*** Begin section ***

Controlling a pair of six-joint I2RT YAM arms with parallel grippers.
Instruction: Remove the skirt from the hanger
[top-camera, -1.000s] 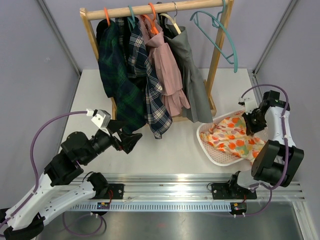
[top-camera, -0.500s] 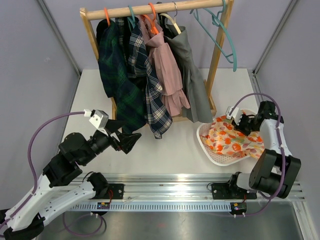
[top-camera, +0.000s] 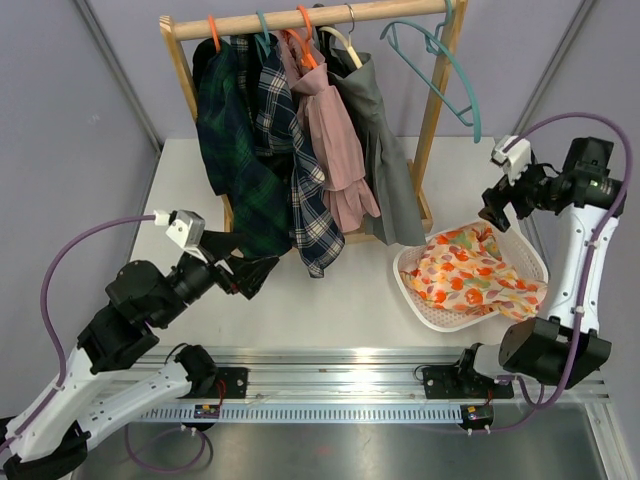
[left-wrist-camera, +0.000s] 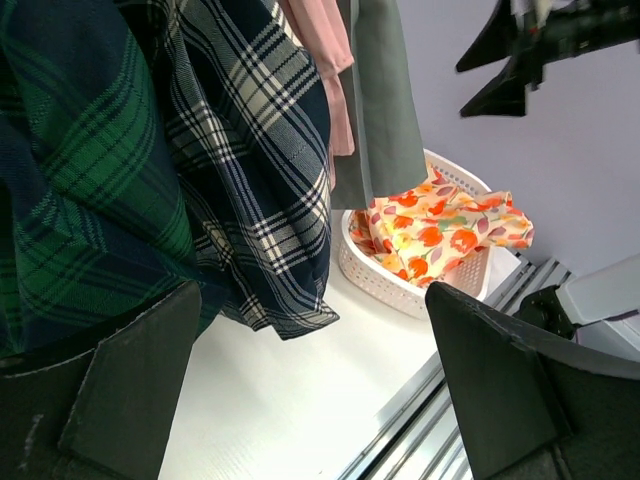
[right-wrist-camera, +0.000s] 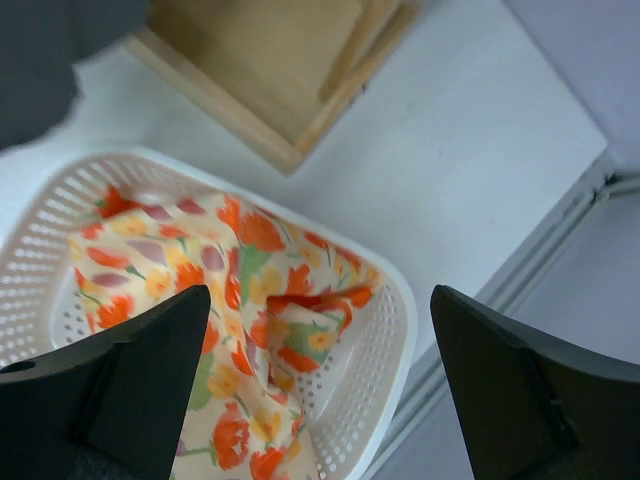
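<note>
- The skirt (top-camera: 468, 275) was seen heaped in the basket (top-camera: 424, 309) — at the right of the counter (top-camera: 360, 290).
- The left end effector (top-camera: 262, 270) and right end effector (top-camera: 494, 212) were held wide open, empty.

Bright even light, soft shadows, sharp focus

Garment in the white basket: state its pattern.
The garment is cream with an orange-red floral print and green leaves; right wrist view shows it best.
</note>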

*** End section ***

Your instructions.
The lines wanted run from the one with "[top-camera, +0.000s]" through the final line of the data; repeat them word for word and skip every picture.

Result.
[top-camera, +0.000s] 
[left-wrist-camera, +0.000s] 
[right-wrist-camera, +0.000s] 
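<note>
- The skirt (top-camera: 468, 275) was seen heaped in the basket (top-camera: 424, 309) — at the right of the counter (top-camera: 360, 290).
- The left end effector (top-camera: 262, 270) and right end effector (top-camera: 494, 212) were held wide open, empty.

Bright even light, soft shadows, sharp focus

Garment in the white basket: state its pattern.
The garment is cream with an orange-red floral print and green leaves; right wrist view shows it best.
</note>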

That covers the exercise completely.